● YOUR ASSIGNMENT
The whole of the material needs to be repeated exactly, line for line.

● GIVEN DATA
------------------------------------
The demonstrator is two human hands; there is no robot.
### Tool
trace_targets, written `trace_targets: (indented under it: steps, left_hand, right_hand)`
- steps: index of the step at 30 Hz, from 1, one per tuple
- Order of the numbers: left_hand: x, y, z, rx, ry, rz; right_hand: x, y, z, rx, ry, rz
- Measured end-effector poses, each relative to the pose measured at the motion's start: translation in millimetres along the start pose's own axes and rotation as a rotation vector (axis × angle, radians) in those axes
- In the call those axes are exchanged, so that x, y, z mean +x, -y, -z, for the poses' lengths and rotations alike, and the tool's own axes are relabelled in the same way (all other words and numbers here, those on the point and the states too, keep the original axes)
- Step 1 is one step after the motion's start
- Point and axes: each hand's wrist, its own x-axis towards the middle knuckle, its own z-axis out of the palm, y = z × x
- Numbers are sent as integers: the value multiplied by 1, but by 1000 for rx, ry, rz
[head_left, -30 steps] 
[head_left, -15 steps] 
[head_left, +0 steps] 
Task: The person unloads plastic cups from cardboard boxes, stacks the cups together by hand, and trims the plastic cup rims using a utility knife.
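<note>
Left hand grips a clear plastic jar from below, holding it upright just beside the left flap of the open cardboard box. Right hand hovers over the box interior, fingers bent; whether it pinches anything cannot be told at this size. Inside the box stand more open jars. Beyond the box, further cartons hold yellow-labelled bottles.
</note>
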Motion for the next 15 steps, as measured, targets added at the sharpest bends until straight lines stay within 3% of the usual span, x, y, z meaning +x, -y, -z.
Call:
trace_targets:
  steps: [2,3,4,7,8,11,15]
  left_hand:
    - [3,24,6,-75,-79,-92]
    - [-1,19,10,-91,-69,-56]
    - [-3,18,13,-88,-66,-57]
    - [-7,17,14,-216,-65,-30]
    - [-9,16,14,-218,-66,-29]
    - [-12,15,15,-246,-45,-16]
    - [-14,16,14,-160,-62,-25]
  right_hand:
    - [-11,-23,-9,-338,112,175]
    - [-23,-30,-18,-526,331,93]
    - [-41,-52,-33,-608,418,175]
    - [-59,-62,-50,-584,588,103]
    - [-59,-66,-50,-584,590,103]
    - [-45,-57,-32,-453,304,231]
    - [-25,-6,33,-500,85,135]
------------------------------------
● RESPONSE TO THIS EXERCISE
The demonstrator is two human hands; there is no robot.
### Tool
trace_targets, written `trace_targets: (indented under it: steps, left_hand, right_hand)`
- steps: index of the step at 30 Hz, from 1, one per tuple
- Order of the numbers: left_hand: x, y, z, rx, ry, rz; right_hand: x, y, z, rx, ry, rz
- Measured end-effector poses, each relative to the pose measured at the motion's start: translation in millimetres along the start pose's own axes and rotation as a rotation vector (axis × angle, radians) in those axes
- In the call those axes are exchanged, so that x, y, z mean +x, -y, -z, for the poses' lengths and rotations alike, and the tool's own axes are relabelled in the same way (all other words and numbers here, those on the point and the states too, keep the original axes)
- Step 1 is one step after the motion's start
- Point and axes: each hand's wrist, its own x-axis towards the middle knuckle, its own z-axis out of the palm, y = z × x
- Numbers are sent as integers: the value multiplied by 1, but by 1000 for rx, ry, rz
[head_left, -30 steps] 
[head_left, -15 steps] 
[head_left, +0 steps] 
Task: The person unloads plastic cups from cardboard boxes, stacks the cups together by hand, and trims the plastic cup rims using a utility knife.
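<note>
Left hand grips a clear plastic jar from below, holding it upright just beside the left flap of the open cardboard box. Right hand hovers over the box interior, fingers bent; whether it pinches anything cannot be told at this size. Inside the box stand more open jars. Beyond the box, further cartons hold yellow-labelled bottles.
</note>
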Motion for the next 15 steps, as measured, targets added at the sharpest bends until straight lines stay within 3% of the usual span, x, y, z meaning +x, -y, -z.
Call:
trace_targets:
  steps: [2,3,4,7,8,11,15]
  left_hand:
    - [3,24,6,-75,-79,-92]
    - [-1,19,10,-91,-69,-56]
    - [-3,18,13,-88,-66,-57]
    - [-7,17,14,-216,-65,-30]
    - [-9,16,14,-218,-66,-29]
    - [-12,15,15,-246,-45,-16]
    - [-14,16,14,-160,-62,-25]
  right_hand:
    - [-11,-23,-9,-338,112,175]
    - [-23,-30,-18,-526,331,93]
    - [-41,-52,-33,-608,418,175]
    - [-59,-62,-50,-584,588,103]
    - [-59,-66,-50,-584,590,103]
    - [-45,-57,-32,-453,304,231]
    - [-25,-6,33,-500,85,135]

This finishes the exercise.